We were in a state of shock and disbelief, in that moment everything had changed but Emily hadn’t - she was the same right in front of us. Countless people have said to us “we don’t know how you do it” and obviously there is no choice, however focusing in on Emily and seeing her pure love and joy for life has always kept us going, the same goes for Maxi who we need to protect through this difficult path, they both have an amazing ability to keep your feet on the ground moving forwards, focusing on what’s really important.
For me, I knew I had to keep active to keep sane so I found solace in running and given that fundraising for a cure was without question something we needed to do, I started a JustGiving campaign with the commitment that I would run 30km a week and volunteer 1 day a week to charitable causes. Giving back was incredibly rewarding, I helped in a special needs preschool playing with the kids and chatting and making tea for the mums, and I was a Covid volunteer helping on vaccinations sites, making friendly calls to elderly isolated people and running errands. As people learnt about Emily’s diagnosis, they wanted to do anything and everything to help us raise funds.

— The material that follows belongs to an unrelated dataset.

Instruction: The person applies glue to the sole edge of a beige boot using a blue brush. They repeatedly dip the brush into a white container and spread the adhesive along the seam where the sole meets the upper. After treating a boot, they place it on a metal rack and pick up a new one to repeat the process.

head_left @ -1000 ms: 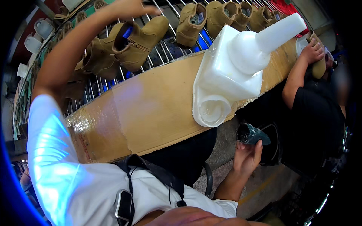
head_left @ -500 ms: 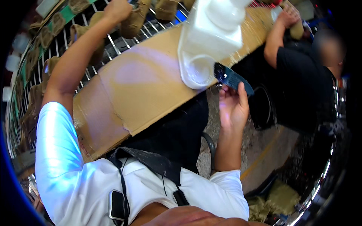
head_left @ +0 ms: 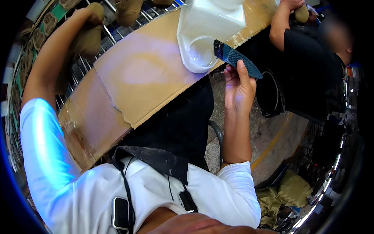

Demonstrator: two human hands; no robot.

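Right hand [head_left: 239, 91] pinched teal brush [head_left: 242, 62], tip at white cup [head_left: 201, 52] by cardboard's [head_left: 144, 78] near edge, likely catching drips. Left hand [head_left: 85, 17] was at boot [head_left: 97, 10], grip unclear.

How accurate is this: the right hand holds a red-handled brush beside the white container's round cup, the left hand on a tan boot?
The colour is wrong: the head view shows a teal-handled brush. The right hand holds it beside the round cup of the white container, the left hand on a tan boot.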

We truly have the absolute BEST network of family, friends & colleagues who did bake sales, completed multiple triathlons, organised swimathons and climbed mountains for Emily!! We are so fortunate to have so many insanely brilliant humans close to us and willing to help #forevergrateful
We agreed with GOSH Charity that the funds we were raising via JustGiving would be ring-fenced for BPAN research (though still needing to go through due-process and approvals) by mid 2022 we reached £100,000. This then meant that Professor Kurian was able to go through the GOSH Charity grant call, and apply for a further £150,000 based on her BPAN Gene Therapy proposal that was up against 1000’s of other proposals. Incredibly this resulted in a 3 year project which started in May 2023 and will run until 31st May 2027. To every single person that has supported us, I want to say another HUGE thank you, it truly means everything to us.

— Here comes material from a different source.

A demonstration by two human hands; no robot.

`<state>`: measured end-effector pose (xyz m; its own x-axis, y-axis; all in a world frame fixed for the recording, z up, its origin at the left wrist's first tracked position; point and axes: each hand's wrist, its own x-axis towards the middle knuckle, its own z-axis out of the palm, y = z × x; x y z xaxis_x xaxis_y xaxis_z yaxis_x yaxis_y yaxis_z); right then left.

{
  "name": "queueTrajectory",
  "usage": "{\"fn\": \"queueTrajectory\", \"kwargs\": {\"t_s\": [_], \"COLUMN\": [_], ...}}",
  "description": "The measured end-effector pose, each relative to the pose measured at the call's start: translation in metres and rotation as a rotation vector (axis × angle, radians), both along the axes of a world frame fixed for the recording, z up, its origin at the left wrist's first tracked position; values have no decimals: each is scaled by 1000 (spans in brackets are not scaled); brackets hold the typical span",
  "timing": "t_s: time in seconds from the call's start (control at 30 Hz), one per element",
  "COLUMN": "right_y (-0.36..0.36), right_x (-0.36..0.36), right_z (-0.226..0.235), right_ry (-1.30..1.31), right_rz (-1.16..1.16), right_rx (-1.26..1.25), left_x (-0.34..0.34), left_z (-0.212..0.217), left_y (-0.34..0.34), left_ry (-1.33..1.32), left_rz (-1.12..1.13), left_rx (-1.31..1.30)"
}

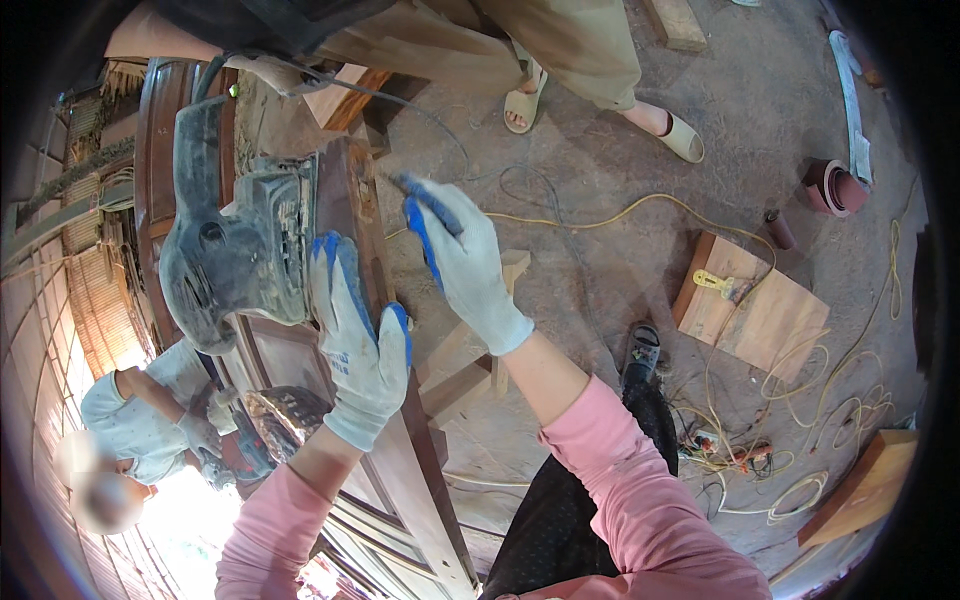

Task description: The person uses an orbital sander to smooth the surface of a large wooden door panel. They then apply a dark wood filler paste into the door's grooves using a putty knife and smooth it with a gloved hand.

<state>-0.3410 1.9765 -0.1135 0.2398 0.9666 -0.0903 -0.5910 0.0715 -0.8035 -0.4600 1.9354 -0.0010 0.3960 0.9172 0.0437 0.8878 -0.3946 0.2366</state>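
Note:
My left hand, in a white glove with blue-coated fingers, lies with fingers stretched out on the dark brown wooden door. Its fingertips are close beside a dusty, dark belt sander resting on the door. My right hand, gloved the same way, is raised just right of the door's edge. Its fingers are bent and drawn together, with the tips blurred; whether something small is between them I cannot make out. At the top left, another person's gloved hand is next to the sander's rear handle.
A second person works at lower left with a power tool. Wooden supports stand below the door. A yellow cord crosses the floor to tangled cables. A wooden block and sanding belt roll lie right.

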Motion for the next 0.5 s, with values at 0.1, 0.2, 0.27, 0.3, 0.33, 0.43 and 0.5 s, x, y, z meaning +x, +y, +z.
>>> {"fn": "queueTrajectory", "kwargs": {"t_s": [0.1, 0.2, 0.27, 0.3, 0.33, 0.43, 0.5], "right_y": [7, -13, -18, -19, -20, -19, -16], "right_x": [-8, -13, 1, 6, 11, 20, 17], "right_z": [2, 6, 8, 7, 6, 16, 15], "right_ry": [-82, -324, 154, 368, 580, 726, 659], "right_rz": [-76, -67, 125, 203, 266, 308, 233], "right_rx": [19, 107, -67, -111, -177, -294, -262], "left_x": [1, 2, 2, 1, 0, -2, 1], "left_z": [-1, -2, 1, 1, 1, -1, -2], "left_y": [3, 4, 4, 2, 0, -1, 0], "left_ry": [-9, -34, -33, -26, -20, -37, -44], "left_rz": [-14, -23, -19, -6, 8, 14, 2], "left_rx": [1, -6, -10, -12, -15, -6, 1]}}
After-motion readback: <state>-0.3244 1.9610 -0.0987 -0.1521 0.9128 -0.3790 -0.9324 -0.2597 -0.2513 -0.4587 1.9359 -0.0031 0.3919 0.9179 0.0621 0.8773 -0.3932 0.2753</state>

For more details on the project press here...
Oli and I had always discussed creating a charity for Emily, to formalize the efforts of raising more funds towards finding a cure, but life was already bursting at the seams with work, school hopping, seizures, constant doctor and therapy appointments, advocating for Emily’s needs to be met, feeling eternally exhausted due to co-sleeping with Emily who is a very very early bird! It felt like there wasn’t space for it, until Emily’s seizures stopped with a new medication - and lovely Nicole finally convinced me there was never going to be a good time, our lives are always going to be hard, but together we can support each other and just crack on! I love Nicole’s unwavering motivation and together with my firm belief that we absolutely can cure BPAN, we make a great team to run Action for BPAN, the UK’s first charity focused fully on improving the lives of those affected by this awful disorder.